Cryolipolysis is a medical procedure used in the destruction of fat cells through the skin. The technique is used as an alternative to liposuction by subjecting fat cells to extremely low temperatures that are then removed naturally excreted through the liver.

History

Cryolipolysis was discovered by two dermatologists Dieter Manstein and R. Rox Anderson (Manstein et al., 2008). The dermatologists developed the concept of selective cryolysis in 2008, which was followed by the development of non-invasive cool sculpting procedure.

Mechanism of Action

Cryolipolysis is applied on body fat through the non-invasive cooling of the underlying body fat, resulting in breaking down of fat cells and reduction of body fat (American Society for Dermatologic Surgery, 2015). A vacuum applicator machine is placed on the patient’s skin, bringing it into contact with the cooling panels at temperatures below 5oC (Forever Laser Institut, 2015).

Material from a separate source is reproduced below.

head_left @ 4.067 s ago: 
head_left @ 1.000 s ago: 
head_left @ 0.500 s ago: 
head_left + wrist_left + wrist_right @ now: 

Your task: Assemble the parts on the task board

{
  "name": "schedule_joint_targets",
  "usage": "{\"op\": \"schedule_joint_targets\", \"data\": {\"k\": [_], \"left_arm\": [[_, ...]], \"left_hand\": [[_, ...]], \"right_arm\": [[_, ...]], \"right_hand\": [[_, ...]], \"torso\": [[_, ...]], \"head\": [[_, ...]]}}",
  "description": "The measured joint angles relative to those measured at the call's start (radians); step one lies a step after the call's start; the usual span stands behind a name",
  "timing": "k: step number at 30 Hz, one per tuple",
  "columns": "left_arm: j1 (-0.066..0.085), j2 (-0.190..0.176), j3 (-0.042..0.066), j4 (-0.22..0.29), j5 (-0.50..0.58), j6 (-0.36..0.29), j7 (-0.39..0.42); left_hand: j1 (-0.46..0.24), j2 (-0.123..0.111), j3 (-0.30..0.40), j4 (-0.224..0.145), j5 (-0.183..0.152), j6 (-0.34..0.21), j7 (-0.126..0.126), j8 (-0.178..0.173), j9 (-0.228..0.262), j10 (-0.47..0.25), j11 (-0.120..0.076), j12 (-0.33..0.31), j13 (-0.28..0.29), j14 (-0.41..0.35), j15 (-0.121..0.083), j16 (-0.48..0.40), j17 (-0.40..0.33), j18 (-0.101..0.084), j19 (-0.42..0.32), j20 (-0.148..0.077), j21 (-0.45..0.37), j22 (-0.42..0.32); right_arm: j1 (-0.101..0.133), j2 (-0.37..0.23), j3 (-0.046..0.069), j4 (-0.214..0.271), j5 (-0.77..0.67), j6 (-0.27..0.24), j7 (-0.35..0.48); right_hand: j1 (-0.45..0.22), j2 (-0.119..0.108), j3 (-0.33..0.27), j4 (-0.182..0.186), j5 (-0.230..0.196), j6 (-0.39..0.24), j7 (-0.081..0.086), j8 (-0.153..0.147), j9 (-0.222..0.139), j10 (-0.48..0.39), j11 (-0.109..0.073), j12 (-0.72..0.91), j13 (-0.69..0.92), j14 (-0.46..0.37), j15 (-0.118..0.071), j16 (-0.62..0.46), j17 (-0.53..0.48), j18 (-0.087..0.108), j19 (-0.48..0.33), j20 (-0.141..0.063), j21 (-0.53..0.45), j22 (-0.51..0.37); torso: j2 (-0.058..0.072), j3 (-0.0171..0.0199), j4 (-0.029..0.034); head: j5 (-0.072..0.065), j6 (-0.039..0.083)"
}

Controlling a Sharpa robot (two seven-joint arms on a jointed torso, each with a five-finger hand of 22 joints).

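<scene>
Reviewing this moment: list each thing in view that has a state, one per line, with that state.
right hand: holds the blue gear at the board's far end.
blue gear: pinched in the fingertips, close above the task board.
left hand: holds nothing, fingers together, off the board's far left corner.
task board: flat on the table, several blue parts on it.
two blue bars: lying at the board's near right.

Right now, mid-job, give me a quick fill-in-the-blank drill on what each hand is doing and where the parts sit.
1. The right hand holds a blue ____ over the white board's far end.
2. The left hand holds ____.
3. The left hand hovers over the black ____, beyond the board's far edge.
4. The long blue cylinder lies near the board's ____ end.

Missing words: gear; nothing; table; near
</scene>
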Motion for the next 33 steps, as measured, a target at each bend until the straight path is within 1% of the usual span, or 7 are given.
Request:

The Cryolipolysis therapy lasts for around sixty minutes.

Results

Cryolipolysis results in the permanent localized elimination of fat cells. Its effects are felt after a period of three months where the thickness of the fat bulge shrinks by approximately 30% (Forever Laser Institut, 2015). In addition to this, Cryolipolysis therapy results in natural and homogeneous results.

Side Effects

The side effects that are associated with Cryolipolysis include mild bruising and redness over the treated area. It also leads to numbness, tingling, soreness of the skin in addition to temporary edema that lasts for three to five days (Forever Laser Institut, 2015).

Conclusion

The minimally invasive fat reduction procedures are essential in the reduction of very limited body fat volumes of the thighs, back, thighs, and abdomen. However, owing to their non-invasive nature, the non-invasive body contouring techniques cannot be applied in the removal of large body fat volumes, which requires nonsurgical treatment. There exist potential side effects that are associated with the use of these procedures key amongst them being the need for multiple treatment sessions in order to attain optimal results. Additionally, the non-surgical fat reduction methods lead to numbness, temporary redness, and small burns especially when the treatment involves use of ultrasound devices. To date, these methods of minimal body fat reduction continue to be used given that they do not require incision or surgery on the body to remove the undesired fat.